In some implementations, the request from the USVDH client 402 includes some information that identifies what data within the blob 406 is being uploaded in the request. For example, this can be a byte range within the blob specified by a starting byte offset and an ending byte offset within the blob data that is being transmitted to the USVDH server 404 in the request.
In some particular implementations, the USVDH client 402 transmits full chunks of the blob data to the USVDH server 404 in a single request, except for the last chunk of the blob which may be a partial chunk. A full chunk has length equal to ‘chunk size’ as defined by the negotiated upload parameters which are described above relative to
In these particular implementations, the USVDH client 402 can transmit a single chunk or multiple chunks of BLOB data in a single request, as long as they are all full chunks with the exception of the last chunk of the blob.
This requirement, employed by particular implementations, to transmit only full chunks of blob data to the USVDH server 404 applies only to the blob data being transmitted and does not apply to any preamble data, header data, message envelope data, and/or protocol data, among others, that is transmitted by the USVDH client 402 to the USVDH server in making the request to the server. Other USVDH implementations may be configured differently from the above described example and thus are not bound to any ‘requirements.’
The USVDH server 404 can receive the first chunk of data as indicated at 414. The USVDH server can calculate intermediate hashes as output by the intermediate steps in the blob hash algorithm (block hash or chained hash) for each block within the transmitted chunks. Thus, the algorithm's output itself can be the blob hash.

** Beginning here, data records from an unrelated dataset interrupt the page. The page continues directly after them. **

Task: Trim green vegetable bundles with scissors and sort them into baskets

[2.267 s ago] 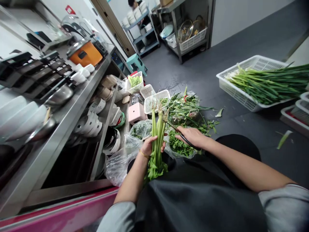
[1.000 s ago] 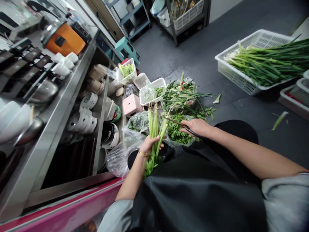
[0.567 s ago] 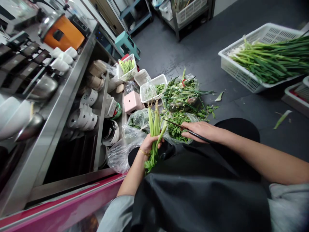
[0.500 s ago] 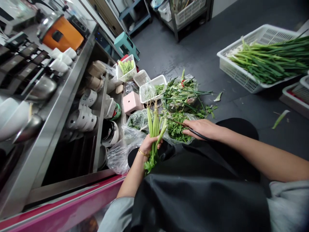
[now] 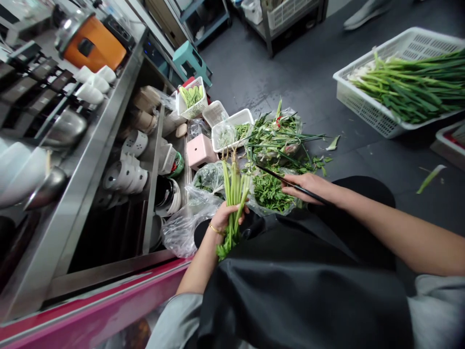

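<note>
pale-green, long leafy stalks (image 5: 234,188) are gripped by the left hand (image 5: 225,216), slim dark metal scissors (image 5: 273,174) by the right hand (image 5: 314,184); cuts should fall clear of the left.

Two hands, left (image 5: 227,218) and right (image 5: 308,186); one celery bunch (image 5: 235,191); one blade (image 5: 271,173). Two stools: one far teal stool (image 5: 189,57), one nearer pink stool (image 5: 201,150). One cooker (image 5: 98,46), far left. One large basket (image 5: 363,106), right. One bracelet (image 5: 217,230).
</note>
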### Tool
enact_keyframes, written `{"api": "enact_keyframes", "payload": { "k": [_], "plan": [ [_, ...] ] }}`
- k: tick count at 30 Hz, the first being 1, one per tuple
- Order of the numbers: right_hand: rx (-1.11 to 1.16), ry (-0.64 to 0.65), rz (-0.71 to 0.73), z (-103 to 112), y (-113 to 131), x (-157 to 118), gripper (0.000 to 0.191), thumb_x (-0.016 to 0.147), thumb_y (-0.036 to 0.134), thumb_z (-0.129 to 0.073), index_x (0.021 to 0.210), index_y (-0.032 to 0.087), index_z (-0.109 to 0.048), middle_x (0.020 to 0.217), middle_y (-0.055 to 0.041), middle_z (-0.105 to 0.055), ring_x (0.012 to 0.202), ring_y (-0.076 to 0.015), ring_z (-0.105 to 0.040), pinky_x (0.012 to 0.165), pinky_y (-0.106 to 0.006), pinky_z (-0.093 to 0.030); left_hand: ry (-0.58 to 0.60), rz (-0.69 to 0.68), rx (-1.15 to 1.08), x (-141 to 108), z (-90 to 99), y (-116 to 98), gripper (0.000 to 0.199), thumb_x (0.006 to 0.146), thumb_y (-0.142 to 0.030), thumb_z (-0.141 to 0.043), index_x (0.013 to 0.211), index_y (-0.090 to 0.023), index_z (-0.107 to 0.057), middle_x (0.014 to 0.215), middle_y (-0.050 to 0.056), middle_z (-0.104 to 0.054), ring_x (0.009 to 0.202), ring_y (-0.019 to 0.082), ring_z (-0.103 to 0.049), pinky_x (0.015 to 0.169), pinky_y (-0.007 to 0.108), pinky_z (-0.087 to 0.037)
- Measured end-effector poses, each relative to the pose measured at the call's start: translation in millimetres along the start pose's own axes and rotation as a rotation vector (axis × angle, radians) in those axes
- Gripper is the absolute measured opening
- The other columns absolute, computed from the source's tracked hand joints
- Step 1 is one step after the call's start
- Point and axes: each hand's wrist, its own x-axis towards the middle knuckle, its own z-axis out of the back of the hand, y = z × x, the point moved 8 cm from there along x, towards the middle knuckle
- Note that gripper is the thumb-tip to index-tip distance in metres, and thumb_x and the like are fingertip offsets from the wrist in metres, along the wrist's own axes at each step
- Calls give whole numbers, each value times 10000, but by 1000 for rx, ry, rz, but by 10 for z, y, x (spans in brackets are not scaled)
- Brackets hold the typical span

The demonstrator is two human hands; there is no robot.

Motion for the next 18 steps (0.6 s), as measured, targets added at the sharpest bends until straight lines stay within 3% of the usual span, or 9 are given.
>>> {"api": "enact_keyframes", "payload": {
  "k": [3,6,11,18],
  "plan": [
    [-33,57,106,69,179,-84,404,950,482,-347,1186,209,-528,1008,-81,-678,842,-202,-654,693,-270,-432,11,6,-29,10,-29,-9,531,682,-389,-675,1101,-70,-606,803,110,-672,460,132,-558,419,248,-406],
    [-162,125,155,52,350,-79,417,960,497,-328,1175,194,-518,1021,-111,-672,877,-228,-653,687,-288,-431,-53,19,-5,31,-40,12,457,688,-406,-672,987,-63,-632,776,123,-675,458,146,-565,415,257,-403],
    [-359,256,-3,-124,255,72,396,953,481,-356,1100,155,-527,873,-142,-683,759,-251,-658,628,-307,-416,-130,-4,57,16,-108,49,375,717,-435,-668,845,-86,-624,769,119,-686,448,123,-547,404,236,-396],
    [-308,210,-3,-279,178,169,369,957,473,-348,1092,174,-518,879,-121,-683,795,-258,-666,624,-303,-411,-74,29,5,2,-189,140,448,730,-483,-663,919,-79,-628,816,138,-699,478,137,-579,405,233,-431]
  ]
}}
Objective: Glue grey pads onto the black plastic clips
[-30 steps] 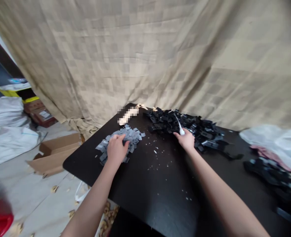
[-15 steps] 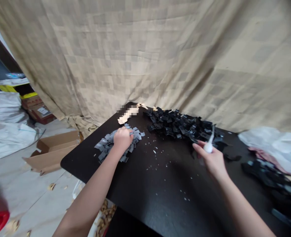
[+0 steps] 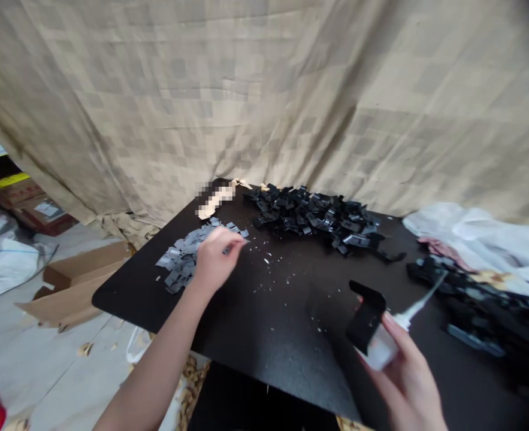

At 416, the method can store chunk and/or block data in the data table 408. For instance, the block data can relate to the block number, the hash of the block, and the overall position of the block in the blob, among others. While not expressly shown due to space constraints on the drawing, this step can be repeated for the other chunks received at 422 and 428. For reasons that should become apparent below, the block hashes can be thought of as ‘intermediate hashes.’
The chunks transmitted to the USVDH server 404 are partitioned into blocks based on the block size from the blob upload parameters. Since an integer number of chunks were transmitted to the USVDH server and the chunk size is a multiple of the block size, the USVDH server can be guaranteed to have received an integer number of blocks.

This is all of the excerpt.